#### [PROMPT]
Output each entry below as it stands, leaving out every picture.

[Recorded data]

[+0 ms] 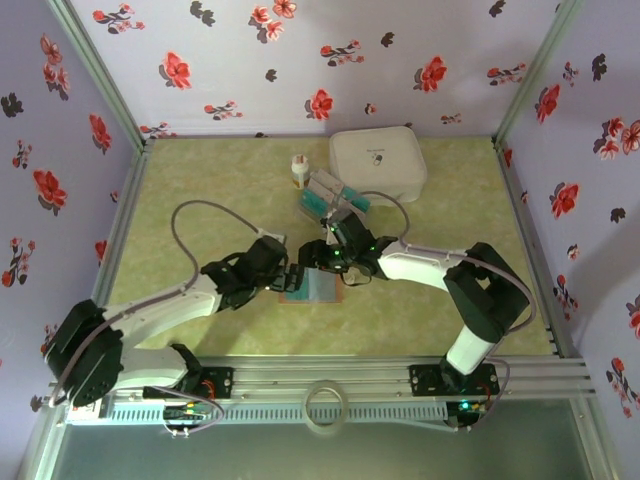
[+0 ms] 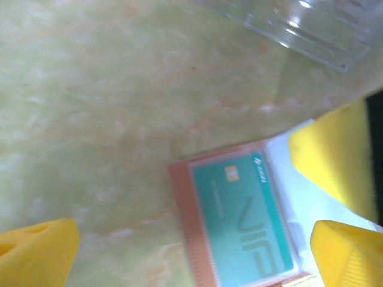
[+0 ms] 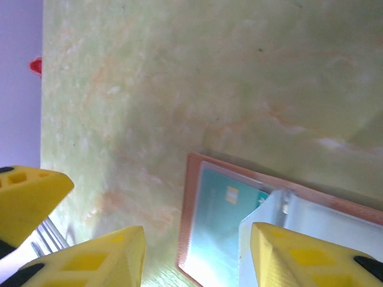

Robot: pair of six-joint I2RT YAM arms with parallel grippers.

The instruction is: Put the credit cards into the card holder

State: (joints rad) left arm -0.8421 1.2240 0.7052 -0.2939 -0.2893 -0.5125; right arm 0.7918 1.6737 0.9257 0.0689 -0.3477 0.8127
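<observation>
Top external view: the reddish-brown card holder lies flat on the table, and both grippers meet over it. A teal VIP card already sits in the card holder. A white card lies slanted over one end of the card holder, touching one finger of the right gripper. Its jaws stand partly apart with nothing clamped between them. The left gripper is spread wide around the card holder and grasps nothing. The spare cards wait in a clear tray well beyond the card holder. The step in hand looks like seating the white card. Next, it likely needs squaring to the card holder's opening and pushing home while the left gripper braces the card holder against sliding.
</observation>
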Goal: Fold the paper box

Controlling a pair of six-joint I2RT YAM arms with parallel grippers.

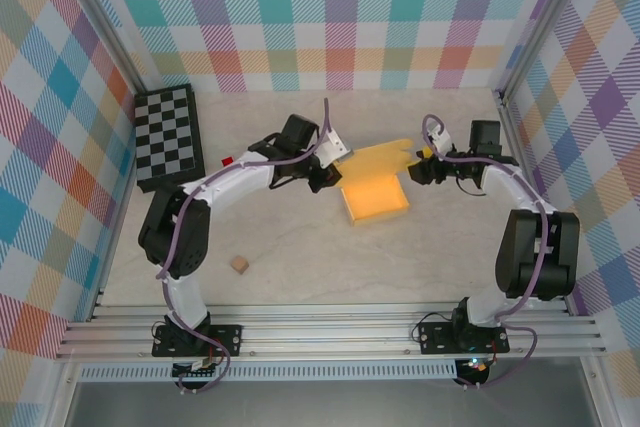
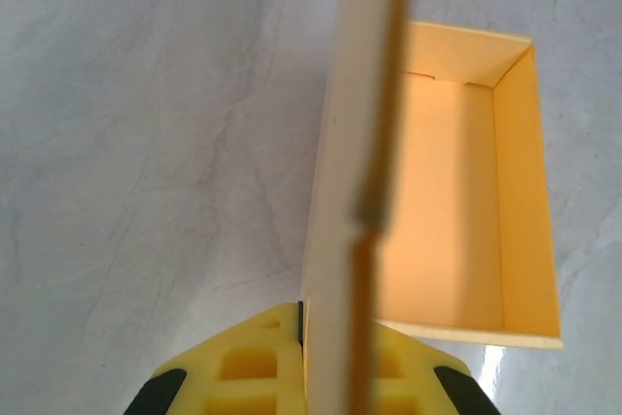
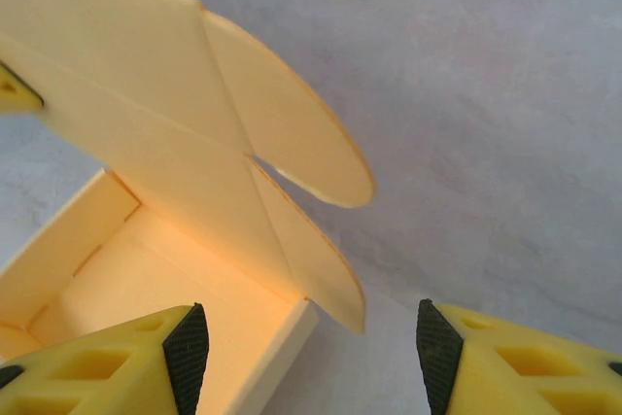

#### [SOLUTION]
[+0 ms] 
[+0 ms] 
[+0 ms] 

Robot: pair of six-joint I2RT YAM arms with parallel grippers.

The instruction is: Put the credit cards into the card holder

State: (joints rad) left arm -0.8421 1.2240 0.7052 -0.2939 -0.2893 -0.5125; right arm 0.7918 1.6737 0.9257 0.0689 -0.3477 0.8127
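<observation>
Top external view: the reddish-brown card holder lies flat on the table, and both grippers meet over it. A teal VIP card already sits in the card holder. A white card lies slanted over one end of the card holder, touching one finger of the right gripper. Its jaws stand partly apart with nothing clamped between them. The left gripper is spread wide around the card holder and grasps nothing. The spare cards wait in a clear tray well beyond the card holder. The step in hand looks like seating the white card. Next, it likely needs squaring to the card holder's opening and pushing home while the left gripper braces the card holder against sliding.
</observation>
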Goal: Fold the paper box

Controlling a pair of six-joint I2RT YAM arms with parallel grippers.

What the exercise asked for is complete.